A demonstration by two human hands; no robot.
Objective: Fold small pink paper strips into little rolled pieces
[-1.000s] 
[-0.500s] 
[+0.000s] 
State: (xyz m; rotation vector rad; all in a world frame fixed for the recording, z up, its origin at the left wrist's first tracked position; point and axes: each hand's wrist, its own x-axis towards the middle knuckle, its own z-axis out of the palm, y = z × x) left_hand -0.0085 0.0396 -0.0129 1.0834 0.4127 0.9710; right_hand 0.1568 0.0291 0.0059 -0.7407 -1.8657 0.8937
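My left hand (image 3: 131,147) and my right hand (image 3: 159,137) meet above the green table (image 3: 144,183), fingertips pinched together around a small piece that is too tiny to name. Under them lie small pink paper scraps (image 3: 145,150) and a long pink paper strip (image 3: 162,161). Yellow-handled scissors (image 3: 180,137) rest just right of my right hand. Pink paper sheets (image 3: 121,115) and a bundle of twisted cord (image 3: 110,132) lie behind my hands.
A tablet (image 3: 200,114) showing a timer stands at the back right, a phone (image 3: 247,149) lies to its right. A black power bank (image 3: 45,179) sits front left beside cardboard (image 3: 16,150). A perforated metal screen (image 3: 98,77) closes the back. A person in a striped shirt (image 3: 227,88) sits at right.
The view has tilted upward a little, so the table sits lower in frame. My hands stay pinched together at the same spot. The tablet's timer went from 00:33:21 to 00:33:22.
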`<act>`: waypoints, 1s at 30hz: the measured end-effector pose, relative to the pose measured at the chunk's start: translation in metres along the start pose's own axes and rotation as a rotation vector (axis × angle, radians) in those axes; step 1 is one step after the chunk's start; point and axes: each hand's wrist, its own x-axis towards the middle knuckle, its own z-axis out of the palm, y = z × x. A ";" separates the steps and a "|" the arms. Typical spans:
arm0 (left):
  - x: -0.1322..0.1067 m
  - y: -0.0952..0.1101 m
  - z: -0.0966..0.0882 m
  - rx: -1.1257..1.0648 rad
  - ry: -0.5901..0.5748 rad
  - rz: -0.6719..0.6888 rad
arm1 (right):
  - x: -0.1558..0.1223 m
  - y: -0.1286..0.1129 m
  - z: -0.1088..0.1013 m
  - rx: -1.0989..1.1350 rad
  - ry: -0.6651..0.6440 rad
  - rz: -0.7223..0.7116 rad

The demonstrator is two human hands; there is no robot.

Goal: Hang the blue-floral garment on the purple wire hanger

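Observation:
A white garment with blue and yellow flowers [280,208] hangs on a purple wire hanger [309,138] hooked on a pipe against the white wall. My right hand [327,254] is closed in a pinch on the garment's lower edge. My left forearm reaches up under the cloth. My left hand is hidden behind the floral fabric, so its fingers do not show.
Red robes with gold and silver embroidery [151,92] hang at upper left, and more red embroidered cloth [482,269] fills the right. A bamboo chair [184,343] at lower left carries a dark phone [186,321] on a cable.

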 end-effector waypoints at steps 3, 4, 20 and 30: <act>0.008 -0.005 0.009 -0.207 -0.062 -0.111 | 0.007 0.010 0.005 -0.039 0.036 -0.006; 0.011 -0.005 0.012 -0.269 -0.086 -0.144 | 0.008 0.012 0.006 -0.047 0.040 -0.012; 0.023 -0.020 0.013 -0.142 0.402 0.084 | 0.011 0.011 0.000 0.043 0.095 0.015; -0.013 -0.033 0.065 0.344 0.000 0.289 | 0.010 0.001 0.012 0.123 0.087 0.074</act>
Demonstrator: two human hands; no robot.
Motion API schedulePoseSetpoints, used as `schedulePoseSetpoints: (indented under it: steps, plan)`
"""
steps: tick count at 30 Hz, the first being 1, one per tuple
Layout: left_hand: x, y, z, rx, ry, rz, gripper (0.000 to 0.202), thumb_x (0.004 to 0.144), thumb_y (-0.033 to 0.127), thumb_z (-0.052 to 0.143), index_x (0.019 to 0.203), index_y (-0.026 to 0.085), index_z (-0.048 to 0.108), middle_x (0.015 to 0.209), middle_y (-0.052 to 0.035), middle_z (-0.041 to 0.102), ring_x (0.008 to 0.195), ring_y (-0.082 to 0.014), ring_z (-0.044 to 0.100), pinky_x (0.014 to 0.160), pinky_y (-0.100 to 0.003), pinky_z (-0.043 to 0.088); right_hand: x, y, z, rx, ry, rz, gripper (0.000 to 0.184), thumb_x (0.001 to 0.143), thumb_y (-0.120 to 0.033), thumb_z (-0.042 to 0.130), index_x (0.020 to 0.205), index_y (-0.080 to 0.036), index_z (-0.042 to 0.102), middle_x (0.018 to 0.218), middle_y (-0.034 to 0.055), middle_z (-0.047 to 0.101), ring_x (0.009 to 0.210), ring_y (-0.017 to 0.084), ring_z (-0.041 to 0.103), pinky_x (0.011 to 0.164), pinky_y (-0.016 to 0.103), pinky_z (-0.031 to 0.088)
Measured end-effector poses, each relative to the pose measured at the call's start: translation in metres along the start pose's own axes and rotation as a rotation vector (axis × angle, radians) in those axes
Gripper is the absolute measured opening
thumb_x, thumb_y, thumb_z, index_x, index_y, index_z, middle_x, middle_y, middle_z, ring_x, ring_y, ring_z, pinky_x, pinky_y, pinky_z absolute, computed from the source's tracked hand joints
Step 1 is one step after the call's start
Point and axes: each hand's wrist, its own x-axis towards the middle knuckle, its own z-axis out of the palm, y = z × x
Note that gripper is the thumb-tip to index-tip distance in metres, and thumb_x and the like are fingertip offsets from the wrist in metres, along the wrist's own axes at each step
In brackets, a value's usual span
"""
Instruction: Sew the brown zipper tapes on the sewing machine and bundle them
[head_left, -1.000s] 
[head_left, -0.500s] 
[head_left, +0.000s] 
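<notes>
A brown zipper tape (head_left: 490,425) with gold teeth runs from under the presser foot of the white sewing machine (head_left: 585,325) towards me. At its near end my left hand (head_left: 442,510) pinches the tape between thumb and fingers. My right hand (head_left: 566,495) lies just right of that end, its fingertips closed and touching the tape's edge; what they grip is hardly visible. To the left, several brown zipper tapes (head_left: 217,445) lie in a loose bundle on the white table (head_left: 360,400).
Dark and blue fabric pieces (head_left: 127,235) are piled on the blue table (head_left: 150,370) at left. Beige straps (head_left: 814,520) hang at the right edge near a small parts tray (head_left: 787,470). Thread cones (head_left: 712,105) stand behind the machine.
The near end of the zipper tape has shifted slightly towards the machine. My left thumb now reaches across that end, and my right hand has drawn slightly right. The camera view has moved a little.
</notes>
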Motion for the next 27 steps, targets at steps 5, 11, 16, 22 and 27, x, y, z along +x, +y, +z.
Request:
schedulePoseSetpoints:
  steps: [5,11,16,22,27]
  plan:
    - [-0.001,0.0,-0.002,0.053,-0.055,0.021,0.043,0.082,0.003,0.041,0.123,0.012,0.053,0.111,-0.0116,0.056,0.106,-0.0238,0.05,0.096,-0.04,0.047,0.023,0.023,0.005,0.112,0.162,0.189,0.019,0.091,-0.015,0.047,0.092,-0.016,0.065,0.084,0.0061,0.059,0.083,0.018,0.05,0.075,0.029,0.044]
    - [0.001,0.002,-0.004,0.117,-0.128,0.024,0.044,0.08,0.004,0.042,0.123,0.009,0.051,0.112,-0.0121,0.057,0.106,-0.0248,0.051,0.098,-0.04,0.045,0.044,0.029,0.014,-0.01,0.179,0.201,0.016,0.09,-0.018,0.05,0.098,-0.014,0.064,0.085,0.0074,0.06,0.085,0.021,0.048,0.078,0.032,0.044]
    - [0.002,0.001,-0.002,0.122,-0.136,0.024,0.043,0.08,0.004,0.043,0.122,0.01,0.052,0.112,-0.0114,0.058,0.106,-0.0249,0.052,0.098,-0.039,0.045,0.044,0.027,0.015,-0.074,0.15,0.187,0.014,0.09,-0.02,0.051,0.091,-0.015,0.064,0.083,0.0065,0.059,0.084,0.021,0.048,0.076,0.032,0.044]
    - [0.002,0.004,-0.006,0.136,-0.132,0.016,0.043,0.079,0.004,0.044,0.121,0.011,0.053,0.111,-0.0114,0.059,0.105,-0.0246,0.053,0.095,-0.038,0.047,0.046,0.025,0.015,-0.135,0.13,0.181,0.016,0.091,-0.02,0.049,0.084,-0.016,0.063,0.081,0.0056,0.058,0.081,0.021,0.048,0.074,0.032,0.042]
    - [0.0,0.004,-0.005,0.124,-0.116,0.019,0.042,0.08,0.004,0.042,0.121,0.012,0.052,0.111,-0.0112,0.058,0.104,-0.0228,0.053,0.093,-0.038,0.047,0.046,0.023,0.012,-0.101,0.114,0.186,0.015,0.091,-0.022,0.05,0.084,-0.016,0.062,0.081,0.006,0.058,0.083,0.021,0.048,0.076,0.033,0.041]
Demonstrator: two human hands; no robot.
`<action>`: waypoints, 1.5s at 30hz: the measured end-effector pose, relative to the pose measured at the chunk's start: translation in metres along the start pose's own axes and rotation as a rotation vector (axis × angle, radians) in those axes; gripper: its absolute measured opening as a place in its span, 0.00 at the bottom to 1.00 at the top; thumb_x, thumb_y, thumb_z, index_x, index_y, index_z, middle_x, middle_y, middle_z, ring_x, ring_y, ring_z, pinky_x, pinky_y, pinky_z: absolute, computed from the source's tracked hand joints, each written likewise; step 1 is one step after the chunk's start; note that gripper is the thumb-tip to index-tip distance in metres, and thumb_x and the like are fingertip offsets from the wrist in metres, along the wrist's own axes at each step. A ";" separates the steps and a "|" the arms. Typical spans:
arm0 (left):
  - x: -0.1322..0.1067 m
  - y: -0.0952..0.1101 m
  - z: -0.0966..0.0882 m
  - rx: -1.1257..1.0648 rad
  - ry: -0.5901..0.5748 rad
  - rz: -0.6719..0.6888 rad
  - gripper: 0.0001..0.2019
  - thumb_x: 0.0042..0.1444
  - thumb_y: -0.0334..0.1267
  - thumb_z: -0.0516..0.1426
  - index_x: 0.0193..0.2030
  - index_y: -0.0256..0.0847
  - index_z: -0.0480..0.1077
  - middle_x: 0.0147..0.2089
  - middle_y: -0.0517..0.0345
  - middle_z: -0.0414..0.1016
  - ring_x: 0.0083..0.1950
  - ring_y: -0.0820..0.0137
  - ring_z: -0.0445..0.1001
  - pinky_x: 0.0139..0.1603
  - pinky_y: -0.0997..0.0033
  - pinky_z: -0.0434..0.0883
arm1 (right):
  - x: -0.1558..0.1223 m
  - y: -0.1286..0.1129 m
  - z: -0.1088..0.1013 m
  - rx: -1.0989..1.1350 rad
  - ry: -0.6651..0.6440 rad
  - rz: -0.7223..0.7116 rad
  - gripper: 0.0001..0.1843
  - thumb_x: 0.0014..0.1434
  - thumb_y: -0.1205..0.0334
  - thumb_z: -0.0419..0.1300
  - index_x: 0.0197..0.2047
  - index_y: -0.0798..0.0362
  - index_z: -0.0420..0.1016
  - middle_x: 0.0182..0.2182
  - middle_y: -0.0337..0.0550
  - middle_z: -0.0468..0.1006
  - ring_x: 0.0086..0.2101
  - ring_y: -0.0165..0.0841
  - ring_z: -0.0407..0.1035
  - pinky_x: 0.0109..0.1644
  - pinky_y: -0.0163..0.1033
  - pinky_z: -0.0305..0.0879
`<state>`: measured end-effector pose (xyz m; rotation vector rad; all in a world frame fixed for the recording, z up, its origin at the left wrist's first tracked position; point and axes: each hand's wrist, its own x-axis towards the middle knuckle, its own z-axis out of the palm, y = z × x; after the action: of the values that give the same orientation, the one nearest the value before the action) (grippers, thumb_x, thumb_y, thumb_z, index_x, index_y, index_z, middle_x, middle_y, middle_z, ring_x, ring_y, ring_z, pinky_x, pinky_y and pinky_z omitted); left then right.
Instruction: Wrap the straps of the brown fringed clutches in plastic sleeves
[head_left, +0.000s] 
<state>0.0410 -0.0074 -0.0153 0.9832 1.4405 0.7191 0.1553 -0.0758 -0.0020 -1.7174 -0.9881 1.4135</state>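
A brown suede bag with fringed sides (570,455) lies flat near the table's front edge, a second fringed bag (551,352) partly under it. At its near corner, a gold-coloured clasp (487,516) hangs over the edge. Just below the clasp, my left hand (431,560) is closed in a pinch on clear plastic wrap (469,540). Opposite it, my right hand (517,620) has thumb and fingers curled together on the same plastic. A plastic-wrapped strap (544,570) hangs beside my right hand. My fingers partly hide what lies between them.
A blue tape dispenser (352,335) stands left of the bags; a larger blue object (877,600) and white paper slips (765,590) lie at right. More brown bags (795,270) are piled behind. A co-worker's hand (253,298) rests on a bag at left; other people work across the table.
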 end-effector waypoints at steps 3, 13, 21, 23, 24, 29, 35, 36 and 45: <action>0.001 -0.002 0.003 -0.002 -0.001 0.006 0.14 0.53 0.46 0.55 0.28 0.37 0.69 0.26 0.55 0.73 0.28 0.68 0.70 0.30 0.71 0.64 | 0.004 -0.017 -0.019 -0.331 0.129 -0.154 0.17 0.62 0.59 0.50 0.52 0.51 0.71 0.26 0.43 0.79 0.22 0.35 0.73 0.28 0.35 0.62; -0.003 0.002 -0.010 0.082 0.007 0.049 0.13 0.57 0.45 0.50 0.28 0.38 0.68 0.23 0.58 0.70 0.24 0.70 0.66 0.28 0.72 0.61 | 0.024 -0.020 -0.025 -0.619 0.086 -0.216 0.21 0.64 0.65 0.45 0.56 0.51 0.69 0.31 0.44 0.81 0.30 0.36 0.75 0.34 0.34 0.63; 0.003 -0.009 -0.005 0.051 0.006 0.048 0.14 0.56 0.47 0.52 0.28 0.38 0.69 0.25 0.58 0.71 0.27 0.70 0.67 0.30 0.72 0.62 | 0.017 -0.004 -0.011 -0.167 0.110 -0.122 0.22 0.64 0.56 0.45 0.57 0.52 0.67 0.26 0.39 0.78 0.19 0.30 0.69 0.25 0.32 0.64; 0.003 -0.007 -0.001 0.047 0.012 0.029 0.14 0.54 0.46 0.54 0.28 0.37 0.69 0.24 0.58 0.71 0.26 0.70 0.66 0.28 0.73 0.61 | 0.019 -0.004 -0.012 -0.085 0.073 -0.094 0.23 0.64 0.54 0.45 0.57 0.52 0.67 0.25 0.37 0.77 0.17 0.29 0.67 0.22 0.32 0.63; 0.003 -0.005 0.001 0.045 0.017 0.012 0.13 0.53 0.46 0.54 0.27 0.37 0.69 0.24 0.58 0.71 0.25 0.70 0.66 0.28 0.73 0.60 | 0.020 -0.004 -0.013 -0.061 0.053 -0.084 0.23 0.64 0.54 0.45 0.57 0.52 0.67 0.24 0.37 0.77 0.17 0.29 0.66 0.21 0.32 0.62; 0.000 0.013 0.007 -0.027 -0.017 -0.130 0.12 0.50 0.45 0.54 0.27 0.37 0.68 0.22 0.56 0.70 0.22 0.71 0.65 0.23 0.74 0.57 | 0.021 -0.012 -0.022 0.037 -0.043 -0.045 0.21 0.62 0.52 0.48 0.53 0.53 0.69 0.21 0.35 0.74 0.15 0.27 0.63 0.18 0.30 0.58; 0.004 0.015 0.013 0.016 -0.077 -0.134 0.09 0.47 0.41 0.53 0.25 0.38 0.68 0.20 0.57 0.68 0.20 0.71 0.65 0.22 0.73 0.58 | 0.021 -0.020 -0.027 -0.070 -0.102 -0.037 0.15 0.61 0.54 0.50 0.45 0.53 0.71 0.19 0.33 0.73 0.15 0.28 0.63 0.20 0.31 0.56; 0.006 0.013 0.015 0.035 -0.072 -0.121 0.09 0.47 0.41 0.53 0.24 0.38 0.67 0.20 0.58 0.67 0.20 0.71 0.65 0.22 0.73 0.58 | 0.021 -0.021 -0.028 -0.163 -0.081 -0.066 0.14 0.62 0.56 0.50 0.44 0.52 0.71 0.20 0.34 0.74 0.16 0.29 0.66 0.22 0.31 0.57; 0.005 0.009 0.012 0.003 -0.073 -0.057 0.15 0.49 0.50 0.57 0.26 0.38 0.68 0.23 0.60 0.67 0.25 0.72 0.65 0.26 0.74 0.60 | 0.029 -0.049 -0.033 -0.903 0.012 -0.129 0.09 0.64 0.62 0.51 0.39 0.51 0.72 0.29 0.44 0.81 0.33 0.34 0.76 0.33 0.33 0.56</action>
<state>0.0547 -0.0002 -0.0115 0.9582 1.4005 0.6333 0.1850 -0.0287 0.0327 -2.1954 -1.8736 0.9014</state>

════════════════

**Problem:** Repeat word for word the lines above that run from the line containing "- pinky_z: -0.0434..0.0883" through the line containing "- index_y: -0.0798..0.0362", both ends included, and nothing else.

**Completed task:**
  - pinky_z: -0.0434..0.0883
arm1 (right):
  - x: -0.1558..0.1223 m
  - y: -0.1286..0.1129 m
  - z: -0.1088..0.1013 m
  - rx: -1.0989..1.1350 rad
  - ry: -0.6651..0.6440 rad
  - rz: -0.7223..0.7116 rad
  - gripper: 0.0001..0.1843
  - thumb_x: 0.0014..0.1434
  - thumb_y: -0.1205..0.0334
  - thumb_z: -0.0419..0.1300
  - index_x: 0.0197..0.2047
  - index_y: -0.0798..0.0362

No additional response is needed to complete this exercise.